Digital Learning is the Key
Even though many L&D organizations had been considering digital transformations, the pandemic hastened the transition. In fact, many digital transformation efforts were compressed from years to months. Yet, there is still a gap in the digital people experience at most companies. Most companies have spent years focusing on the digital transformation of their operational systems and customer experience, but their employees are still training and learning using paper binders, older learning management systems (LMSs) and trying to find content across multiple Sharepoint sites. Teams that were able to shift on a dime and deliver critical learning remotely discovered firsthand how important it is to have a modern digital training and knowledge platform that enables their employees to learn at work speed.
Now, as companies begin to recover, they’ve embraced the fact that employees can work remotely and be productive while they’re doing it. That means digital learning is here to stay. Paper-based manuals, in-person instructor-led training (ILT) and on-site training will no longer be the predominant methods for ensuring that employees stay current on the latest processes and rules. Interestingly, the LinkedIn report notes that 73% expect to spend less on ILT and 79% expect to spend more on online learning.
To highlight the digital people experience gap, according to the Brandon Hall Group’s study, more than three-quarters of companies say business leaders would rate learning a four or five on a five-point scale of importance to the organization. Yet, less than one-half of companies rate themselves a four or five on a five-point scale of how integral learning is to the organization’s culture. 45% of L&D professionals are constantly looking for ways to quantify the value of their programs, and now it is more than important than ever. With employees working remotely, L&D teams had to keep their fingers on the pulse of employee opinions and preferences about learning, then respond to their feedback and deliver what they needed. Learning and training leaders and their teams have a unique opportunity to finally be seen as mission critical leaders in their organizations.
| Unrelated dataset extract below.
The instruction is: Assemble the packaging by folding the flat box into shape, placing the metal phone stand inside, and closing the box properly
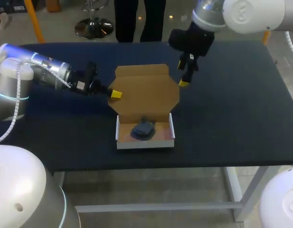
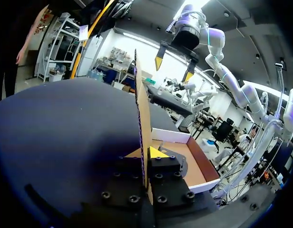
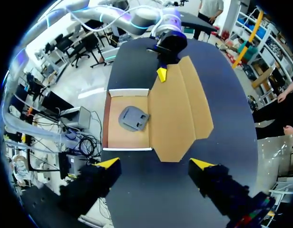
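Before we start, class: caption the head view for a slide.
Left gripper pinches the raised lid; phone stand lies in the box; right gripper hovers open by the lid's right corner.

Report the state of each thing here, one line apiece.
box: base folded up, not yet closed.
lid: open, raised from the box's back edge.
phone stand: lying inside the box.
left end effector: shut on the lid's side edge.
right end effector: open, holding nothing, above the lid.
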Robot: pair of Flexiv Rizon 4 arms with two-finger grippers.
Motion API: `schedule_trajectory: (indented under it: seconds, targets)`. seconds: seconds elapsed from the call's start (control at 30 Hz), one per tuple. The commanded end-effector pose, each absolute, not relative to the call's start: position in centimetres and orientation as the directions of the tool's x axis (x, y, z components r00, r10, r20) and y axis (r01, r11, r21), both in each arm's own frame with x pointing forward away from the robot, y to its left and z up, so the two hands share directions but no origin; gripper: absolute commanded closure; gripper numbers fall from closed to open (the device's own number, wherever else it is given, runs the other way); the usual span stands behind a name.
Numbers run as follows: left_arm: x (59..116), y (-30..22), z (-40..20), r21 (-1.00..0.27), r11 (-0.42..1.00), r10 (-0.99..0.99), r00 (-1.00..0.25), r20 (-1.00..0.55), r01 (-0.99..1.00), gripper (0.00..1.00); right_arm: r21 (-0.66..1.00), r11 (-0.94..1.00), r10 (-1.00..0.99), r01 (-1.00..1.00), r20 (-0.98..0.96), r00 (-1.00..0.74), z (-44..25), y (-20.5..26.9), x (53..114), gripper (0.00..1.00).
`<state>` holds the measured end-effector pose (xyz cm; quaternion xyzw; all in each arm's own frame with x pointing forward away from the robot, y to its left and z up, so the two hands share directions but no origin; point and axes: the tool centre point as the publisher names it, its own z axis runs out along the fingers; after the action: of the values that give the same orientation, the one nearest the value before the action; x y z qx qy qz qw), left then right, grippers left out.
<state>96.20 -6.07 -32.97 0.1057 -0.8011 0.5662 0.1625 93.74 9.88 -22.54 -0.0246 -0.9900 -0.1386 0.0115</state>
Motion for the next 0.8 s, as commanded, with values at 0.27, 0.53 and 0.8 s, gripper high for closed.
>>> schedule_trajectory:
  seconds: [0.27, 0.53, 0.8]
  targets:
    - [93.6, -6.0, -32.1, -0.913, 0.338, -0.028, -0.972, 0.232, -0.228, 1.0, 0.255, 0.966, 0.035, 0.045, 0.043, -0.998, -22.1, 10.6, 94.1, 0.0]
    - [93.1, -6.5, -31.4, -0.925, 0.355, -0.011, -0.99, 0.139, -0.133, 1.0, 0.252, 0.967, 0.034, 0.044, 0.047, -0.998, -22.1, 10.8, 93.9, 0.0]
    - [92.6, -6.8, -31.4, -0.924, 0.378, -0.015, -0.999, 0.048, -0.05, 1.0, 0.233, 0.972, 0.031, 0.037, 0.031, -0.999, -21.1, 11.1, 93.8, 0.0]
Savvy L&D organizations are now adding employee surveys to measure the value of their digital learning programs. By gathering data, L&D professionals can align the value of learning programs to business objectives, and that is when C-level executives perk up. Having powerful tools like checklists and surveys that enable greater visibility into that data is key.
They are also finding new ways to tie learning, training and knowledge directly to improvement in business performance such as reduced costs, better customer satisfaction, increased revenues and better operational efficiency. Finally, they are focusing more on tracking and proving their return on investment (ROI) from reputable learning systems and platforms.
Having proven their value during the pandemic, L&D professionals can continue to evolve their vital roles, leading employees and their companies, through a successful recovery and beyond.